# AIM OF THE TASK
Every line from the beginning of the data through the line containing "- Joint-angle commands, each" should be reproduced exactly, and no further lines should be output.

START DATA PROVIDED

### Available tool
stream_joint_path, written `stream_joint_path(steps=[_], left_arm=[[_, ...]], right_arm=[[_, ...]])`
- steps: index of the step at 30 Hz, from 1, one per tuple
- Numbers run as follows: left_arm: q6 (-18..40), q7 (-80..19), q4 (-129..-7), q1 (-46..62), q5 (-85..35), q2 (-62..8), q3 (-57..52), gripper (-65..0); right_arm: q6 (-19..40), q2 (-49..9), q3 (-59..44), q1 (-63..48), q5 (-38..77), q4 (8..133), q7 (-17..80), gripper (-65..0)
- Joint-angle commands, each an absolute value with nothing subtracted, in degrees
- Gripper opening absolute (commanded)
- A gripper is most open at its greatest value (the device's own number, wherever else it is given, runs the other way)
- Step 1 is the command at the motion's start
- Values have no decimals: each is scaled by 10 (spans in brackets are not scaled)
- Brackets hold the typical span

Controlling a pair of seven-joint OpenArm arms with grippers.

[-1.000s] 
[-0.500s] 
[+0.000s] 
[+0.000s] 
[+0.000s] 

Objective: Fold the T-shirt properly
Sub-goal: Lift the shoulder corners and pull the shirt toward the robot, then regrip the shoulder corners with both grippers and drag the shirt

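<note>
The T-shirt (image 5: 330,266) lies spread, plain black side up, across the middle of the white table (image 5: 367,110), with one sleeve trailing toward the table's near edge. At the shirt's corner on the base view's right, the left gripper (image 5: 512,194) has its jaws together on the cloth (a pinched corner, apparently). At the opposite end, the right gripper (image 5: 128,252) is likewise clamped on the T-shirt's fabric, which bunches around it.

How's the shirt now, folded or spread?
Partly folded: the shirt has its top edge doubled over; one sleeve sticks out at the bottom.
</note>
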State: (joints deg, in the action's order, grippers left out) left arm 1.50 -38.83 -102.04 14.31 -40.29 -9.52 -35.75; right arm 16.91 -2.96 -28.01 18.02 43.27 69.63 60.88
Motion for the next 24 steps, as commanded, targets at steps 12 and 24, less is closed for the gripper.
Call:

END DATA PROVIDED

# FINISHED TASK
### Available tool
stream_joint_path, written `stream_joint_path(steps=[_], left_arm=[[_, ...]], right_arm=[[_, ...]])`
- steps: index of the step at 30 Hz, from 1, one per tuple
- Numbers run as follows: left_arm: q6 (-18..40), q7 (-80..19), q4 (-129..-7), q1 (-46..62), q5 (-85..35), q2 (-62..8), q3 (-57..52), gripper (-65..0); right_arm: q6 (-19..40), q2 (-49..9), q3 (-59..44), q1 (-63..48), q5 (-38..77), q4 (8..133), q7 (-17..80), gripper (-65..0)
- Joint-angle commands, each an absolute value with nothing subtracted, in degrees

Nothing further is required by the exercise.